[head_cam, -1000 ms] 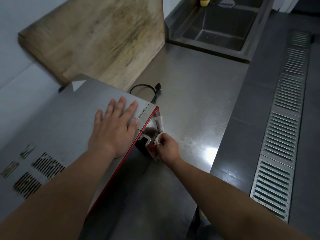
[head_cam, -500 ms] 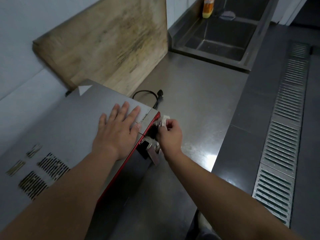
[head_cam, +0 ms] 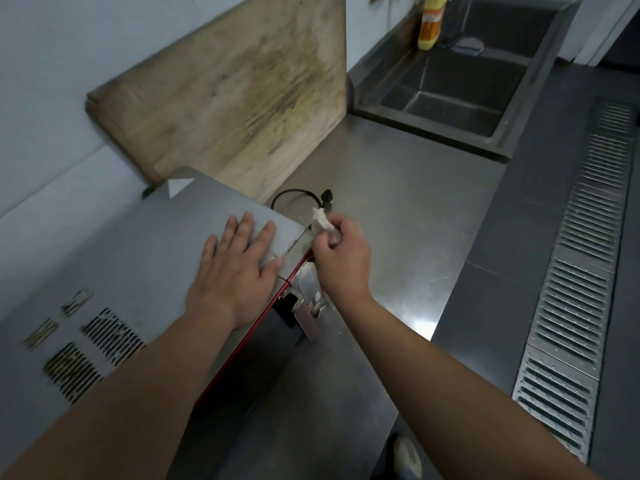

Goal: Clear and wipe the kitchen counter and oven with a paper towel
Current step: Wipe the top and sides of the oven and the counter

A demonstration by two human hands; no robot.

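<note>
A grey oven (head_cam: 145, 258) with a red front edge stands on the steel counter (head_cam: 398, 209) at the left. My left hand (head_cam: 235, 268) lies flat on the oven's top near its front right corner, fingers straight. My right hand (head_cam: 341, 258) grips a crumpled, soiled paper towel (head_cam: 320, 221) and holds it against the oven's top front corner. The oven's metal door handle (head_cam: 304, 306) shows just below my right hand.
A large worn wooden board (head_cam: 235, 95) leans against the wall behind the oven. A black power cord (head_cam: 301, 195) lies on the counter. A steel sink (head_cam: 450, 91) with a yellow bottle (head_cam: 429, 26) lies at the back. A floor drain grate (head_cam: 581, 258) runs along the right.
My right hand has moved up the oven's front with the paper towel, from beside the handle to the top corner. My left hand has stayed flat on the oven.
</note>
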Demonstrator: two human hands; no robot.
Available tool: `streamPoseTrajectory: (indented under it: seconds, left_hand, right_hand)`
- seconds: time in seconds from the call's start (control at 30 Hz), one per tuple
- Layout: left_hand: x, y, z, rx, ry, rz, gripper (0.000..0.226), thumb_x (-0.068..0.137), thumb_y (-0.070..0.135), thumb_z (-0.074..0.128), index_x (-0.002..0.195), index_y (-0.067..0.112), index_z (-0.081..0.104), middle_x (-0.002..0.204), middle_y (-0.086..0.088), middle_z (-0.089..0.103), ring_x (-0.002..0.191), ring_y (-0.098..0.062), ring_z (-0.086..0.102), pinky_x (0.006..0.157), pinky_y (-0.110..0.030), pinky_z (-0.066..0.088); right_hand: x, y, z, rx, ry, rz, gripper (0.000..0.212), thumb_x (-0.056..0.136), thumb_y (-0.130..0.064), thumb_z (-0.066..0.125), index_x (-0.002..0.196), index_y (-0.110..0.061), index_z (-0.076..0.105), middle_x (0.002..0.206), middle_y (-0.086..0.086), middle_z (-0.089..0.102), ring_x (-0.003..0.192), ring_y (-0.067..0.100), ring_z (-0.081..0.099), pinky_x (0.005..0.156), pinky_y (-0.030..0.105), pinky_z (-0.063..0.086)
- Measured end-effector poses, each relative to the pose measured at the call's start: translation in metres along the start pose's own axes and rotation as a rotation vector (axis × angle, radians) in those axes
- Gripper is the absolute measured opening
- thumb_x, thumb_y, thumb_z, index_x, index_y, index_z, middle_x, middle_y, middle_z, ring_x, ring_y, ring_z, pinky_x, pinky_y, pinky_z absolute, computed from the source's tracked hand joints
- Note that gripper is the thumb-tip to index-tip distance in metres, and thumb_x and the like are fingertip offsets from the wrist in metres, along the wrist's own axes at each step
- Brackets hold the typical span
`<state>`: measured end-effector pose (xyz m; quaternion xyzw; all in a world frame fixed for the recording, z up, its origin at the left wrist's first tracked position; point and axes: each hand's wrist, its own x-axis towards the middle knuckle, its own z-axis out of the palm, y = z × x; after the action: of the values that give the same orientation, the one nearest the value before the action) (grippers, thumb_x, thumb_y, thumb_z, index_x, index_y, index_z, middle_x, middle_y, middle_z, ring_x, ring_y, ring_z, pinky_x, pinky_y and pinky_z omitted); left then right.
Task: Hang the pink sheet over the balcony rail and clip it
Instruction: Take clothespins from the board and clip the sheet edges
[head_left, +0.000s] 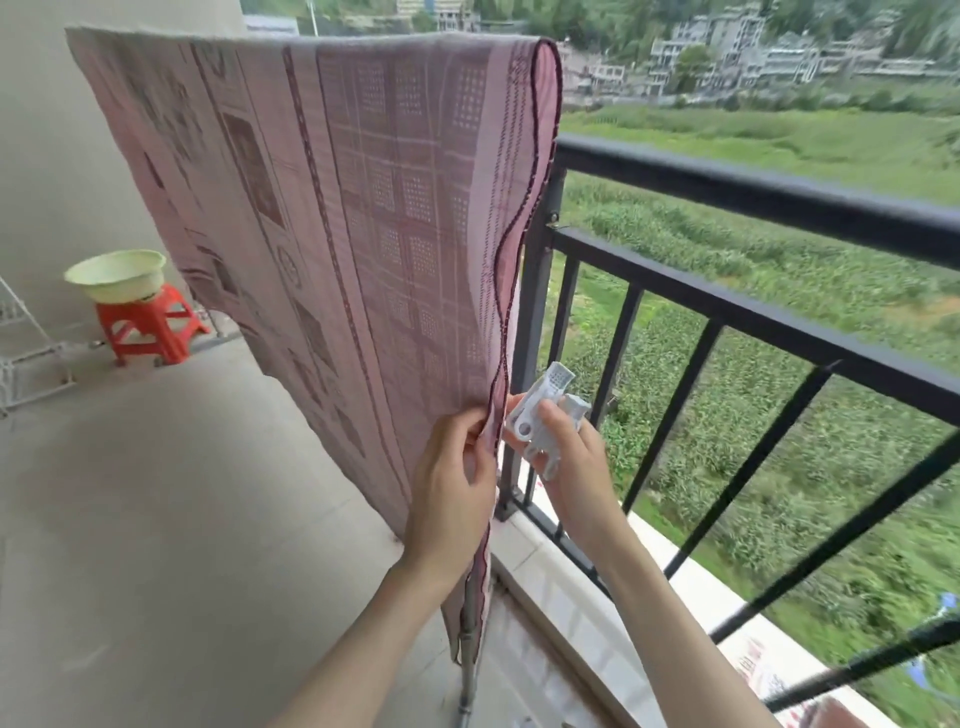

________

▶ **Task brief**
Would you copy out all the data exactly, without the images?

▶ **Response to the task**
[head_cam, -1000 ms] 
[head_cam, -500 ms] 
[head_cam, +0 ms] 

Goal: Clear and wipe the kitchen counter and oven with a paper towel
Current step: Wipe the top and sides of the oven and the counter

A demonstration by two human hands; no robot.

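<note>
A grey oven (head_cam: 145, 258) with a red front edge stands on the steel counter (head_cam: 398, 209) at the left. My left hand (head_cam: 235, 268) lies flat on the oven's top near its front right corner, fingers straight. My right hand (head_cam: 341, 258) grips a crumpled, soiled paper towel (head_cam: 320, 221) and holds it against the oven's top front corner. The oven's metal door handle (head_cam: 304, 306) shows just below my right hand.
A large worn wooden board (head_cam: 235, 95) leans against the wall behind the oven. A black power cord (head_cam: 301, 195) lies on the counter. A steel sink (head_cam: 450, 91) with a yellow bottle (head_cam: 429, 26) lies at the back. A floor drain grate (head_cam: 581, 258) runs along the right.
My right hand has moved up the oven's front with the paper towel, from beside the handle to the top corner. My left hand has stayed flat on the oven.
</note>
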Demonstrator: two human hands; no robot.
Available tool: `streamPoseTrajectory: (indented under it: seconds, left_hand, right_hand)`
- seconds: time in seconds from the call's start (control at 30 Hz), one per tuple
- Layout: left_hand: x, y, z, rx, ry, rz, gripper (0.000..0.226), thumb_x (-0.068..0.137), thumb_y (-0.070..0.135), thumb_z (-0.074..0.128), index_x (-0.002..0.195), index_y (-0.067..0.112), index_z (-0.081..0.104), middle_x (-0.002..0.204), middle_y (-0.086..0.088), middle_z (-0.089..0.103), ring_x (-0.002..0.191), ring_y (-0.098..0.062), ring_z (-0.086..0.102), pinky_x (0.006..0.157), pinky_y (-0.110..0.030), pinky_z (-0.066..0.088); right_hand: x, y, z, rx, ry, rz, gripper (0.000..0.212), thumb_x (-0.056..0.136), thumb_y (-0.130..0.064), thumb_z (-0.066..0.125), index_x (-0.002..0.196), index_y (-0.110..0.061), index_z (-0.076..0.105), middle_x (0.002..0.206), middle_y (-0.086..0.086), middle_z (-0.089..0.102), ring_x (-0.003..0.192), ring_y (-0.067..0.100), ring_z (-0.081..0.099), pinky_x (0.005..0.156), pinky_y (-0.030..0.105), pinky_z (-0.063..0.086)
- Measured end-effector poses, each relative to the pose measured at the call's start: translation in metres along the start pose's own axes and rotation as a rotation vector (axis × angle, radians) in those axes
- Gripper is the absolute measured opening
- thumb_x, thumb_y, thumb_z, index_x, index_y, index_z, middle_x, middle_y, middle_z, ring_x, ring_y, ring_z, pinky_x, pinky_y, pinky_z absolute, computed from the source's tracked hand joints
- Note that gripper is the thumb-tip to index-tip distance in metres, and thumb_x and the like are fingertip offsets from the wrist in metres, along the wrist's own axes at each step
- Brackets hold the typical span
`<state>`: measured end-effector pose (xyz m; quaternion xyzw; all in a world frame fixed for the recording, z up, its origin at the left wrist's first tracked position; point and axes: each hand's wrist, its own x-axis towards the middle knuckle, its own z-axis out of the palm, y = z × x; after the action: of the values that give the same orientation, the one nearest the value before the action) (grippers, thumb_x, thumb_y, thumb_z, index_x, index_y, index_z, middle_x, middle_y, middle_z, ring_x, ring_y, ring_z, pinky_x, pinky_y and pinky_z omitted); left then right.
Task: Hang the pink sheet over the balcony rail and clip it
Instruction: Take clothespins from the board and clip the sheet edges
[head_left, +0.000s] 

What the exercise required is now complete.